The Lauder Institute’s COVID-19 Response
The Lauder Institute recognizes that this is a deeply uncertain time for many in the Lauder community. We send best wishes to everyone who has been affected by the pandemic. In light of the recent events, the Lauder alumni community has banded together to create LauderLove.com, an effort to support students with project opportunities and webinars for the students and alumni.
As many students have mentioned a desire to connect and assist with the local Philadelphia community, a connection was made with the Welcoming Center for New Pennsylvanians, in which students have been matched with local small business owners (often in-language) for a mentoring program. Students are assisting new immigrants with building their businesses, language assistance, and navigating the complexities of the COVID-19 crisis.
Lauder Alumni at the Front Lines
Matthew Axelrod, G'11, WG'11VP, Strategic Growth, Phosphorus
Phosphorus is a genetics company with a high complexity laboratory. When COVID-19 hit, the company knew they could make a difference (and also keep the staff employed), by building a COVID-19 test. They took a novel approach by immediately building a test with an at-home collection device, and did so by designing a clinical trial to compare the test to other tests taken by actual patients, rather than an “analytical trial” where tests are validated against its ability to identify COVID-19 in a test tube (which is why some validated tests are failing in the clinical setting). It has taken a few weeks longer, but now the FDA is asking other labs to follow this approach. Matthew shares that he is confident that the test is accurate and safe to administer. They are working with healthcare organizations to deploy the test and with research organizations to discover novel ways of testing at scale.
Contact Matthew here if you’d like to learn more.
Christine Harada, G’03 WG’03President, i(x) investments
At the outset of the Covid-19 crisis, a former Obama administration colleague reached out to recruit Christine Harada’s help to procure personal protective equipment for Los Angeles County. Christine Harada is President of i(x) investments. Her 20+ years of success in leading government and management consulting organizations, include a chapter as Chief Sustainability Officer for the United States. Connections through Christine’s current work enabled her to coordinate transport and funding for PPE very quickly, but procurement of the PPE itself proved to be quite challenging. Christine turned to her trusted Lauder network to identify potential partners and navigate business and cultural differences that contributed additional complexity to the cross-disciplinary nature of this challenge. Her impact extended beyond assistance to LA County, Christine also connected Governor Gavin Newsom of California’s administration to a potential long term supplier for the state, a medical supply company with operations in 50 countries led by another Lauder alum.

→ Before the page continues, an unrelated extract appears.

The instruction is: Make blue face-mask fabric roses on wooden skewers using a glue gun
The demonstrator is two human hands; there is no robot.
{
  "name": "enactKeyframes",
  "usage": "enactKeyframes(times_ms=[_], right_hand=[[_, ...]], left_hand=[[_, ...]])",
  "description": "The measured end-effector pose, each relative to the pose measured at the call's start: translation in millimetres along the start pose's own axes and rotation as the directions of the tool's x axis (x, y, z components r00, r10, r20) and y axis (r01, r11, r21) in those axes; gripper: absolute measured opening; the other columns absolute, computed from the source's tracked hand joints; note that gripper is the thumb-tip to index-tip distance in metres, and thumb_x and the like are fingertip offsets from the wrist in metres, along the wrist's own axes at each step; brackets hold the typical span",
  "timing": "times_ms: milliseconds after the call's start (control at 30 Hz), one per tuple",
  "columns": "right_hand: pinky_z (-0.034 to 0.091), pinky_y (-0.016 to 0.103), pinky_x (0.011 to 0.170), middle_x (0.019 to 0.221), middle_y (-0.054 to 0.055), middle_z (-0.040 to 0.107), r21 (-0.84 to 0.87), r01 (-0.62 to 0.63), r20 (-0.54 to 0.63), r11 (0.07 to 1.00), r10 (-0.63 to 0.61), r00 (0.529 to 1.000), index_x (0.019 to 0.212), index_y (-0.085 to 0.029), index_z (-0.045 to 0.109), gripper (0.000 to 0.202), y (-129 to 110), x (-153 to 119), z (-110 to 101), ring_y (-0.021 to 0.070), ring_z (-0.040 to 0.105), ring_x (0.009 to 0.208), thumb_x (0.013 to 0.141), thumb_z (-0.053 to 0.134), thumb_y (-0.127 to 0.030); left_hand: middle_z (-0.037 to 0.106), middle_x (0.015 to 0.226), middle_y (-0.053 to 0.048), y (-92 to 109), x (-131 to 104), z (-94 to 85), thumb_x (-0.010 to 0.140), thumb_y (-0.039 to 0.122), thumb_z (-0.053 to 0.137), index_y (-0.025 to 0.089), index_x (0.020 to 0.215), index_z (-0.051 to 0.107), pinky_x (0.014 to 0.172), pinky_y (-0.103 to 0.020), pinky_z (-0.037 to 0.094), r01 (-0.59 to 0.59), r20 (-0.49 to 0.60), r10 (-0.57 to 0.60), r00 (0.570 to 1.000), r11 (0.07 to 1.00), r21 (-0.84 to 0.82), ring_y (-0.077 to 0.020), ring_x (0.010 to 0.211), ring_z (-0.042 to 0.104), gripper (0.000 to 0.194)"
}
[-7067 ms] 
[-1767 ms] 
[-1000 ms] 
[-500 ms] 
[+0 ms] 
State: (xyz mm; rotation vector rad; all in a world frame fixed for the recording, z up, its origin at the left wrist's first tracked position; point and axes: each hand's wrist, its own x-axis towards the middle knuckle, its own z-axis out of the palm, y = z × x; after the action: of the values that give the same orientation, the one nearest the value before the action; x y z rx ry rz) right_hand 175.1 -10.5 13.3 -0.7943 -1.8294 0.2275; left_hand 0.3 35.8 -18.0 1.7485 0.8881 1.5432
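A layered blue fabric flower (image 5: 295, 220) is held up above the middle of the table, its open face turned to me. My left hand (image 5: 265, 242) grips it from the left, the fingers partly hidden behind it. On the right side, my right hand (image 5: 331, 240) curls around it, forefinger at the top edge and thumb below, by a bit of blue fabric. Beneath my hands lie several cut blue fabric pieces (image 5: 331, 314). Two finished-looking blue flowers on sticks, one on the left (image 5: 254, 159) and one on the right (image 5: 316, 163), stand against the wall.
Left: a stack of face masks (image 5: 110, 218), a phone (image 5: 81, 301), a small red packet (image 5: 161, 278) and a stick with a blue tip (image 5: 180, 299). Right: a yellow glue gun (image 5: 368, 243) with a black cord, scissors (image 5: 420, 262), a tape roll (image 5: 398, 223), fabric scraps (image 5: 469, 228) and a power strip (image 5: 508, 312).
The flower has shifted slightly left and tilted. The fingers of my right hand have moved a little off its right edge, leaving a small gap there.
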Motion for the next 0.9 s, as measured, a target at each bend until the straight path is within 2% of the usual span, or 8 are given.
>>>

Jacqueline Mahal, MD, WG’94Attending Physician, Department of Emergency Medicine at NYC Health + Hospitals, Jacobi Medical Center, Bronx, NY Assistant Professor, Albert Einstein College of Medicine
After attending Wharton and Lauder, Jacqueline Mahal decided to pursue another professional degree, earning an MD. She has enjoyed treating patients and educating medical students and residents in the United States, Singapore and East Africa. However, she could never have predicted that she would be working at the epi-center of a global pandemic in New York City’s public health system. Dr. Mahal has been at the front lines of the Covid-19 response treating patients in the Emergency Department (ED) at Jacobi Medical Center in the Bronx.
Much has changed in the hospital system since the first wave of Covid 19 patients in March – when understanding of the virus was limited, and the level preparedness was low. In the initial days of chaos, the team found new opportunities for innovation in terms of testing, treatment, patient flow and increased in-patient capacity. Now, as the tide of Covid-19 patients has ebbed, the volume of patients in her ED as well as those across the city and country has decreased notably. The typical array of gunshot wounds, car accidents, heart attacks, strokes and opioid overdoses are not presenting to the hospital begging the question of whether a secondary medical crisis will exist in wake of the COVID pandemic. She and her colleagues will be relieved when their patients show up again indicating some return to normalcy. The current reprieve in new Covid-19 infections is much welcomed but Dr. Mahal knows there will be more Covid patients and awaits to see what will transpire in the coming weeks and months, better prepared for future waves of outbreaks.
Dr. Mahal reflects, “This horrific and insidious illness has challenged us, forcing us to be both resilient and flexible. It has also highlighted to the public the dynamics and reality of our medical system as well as the science and art of medicine.”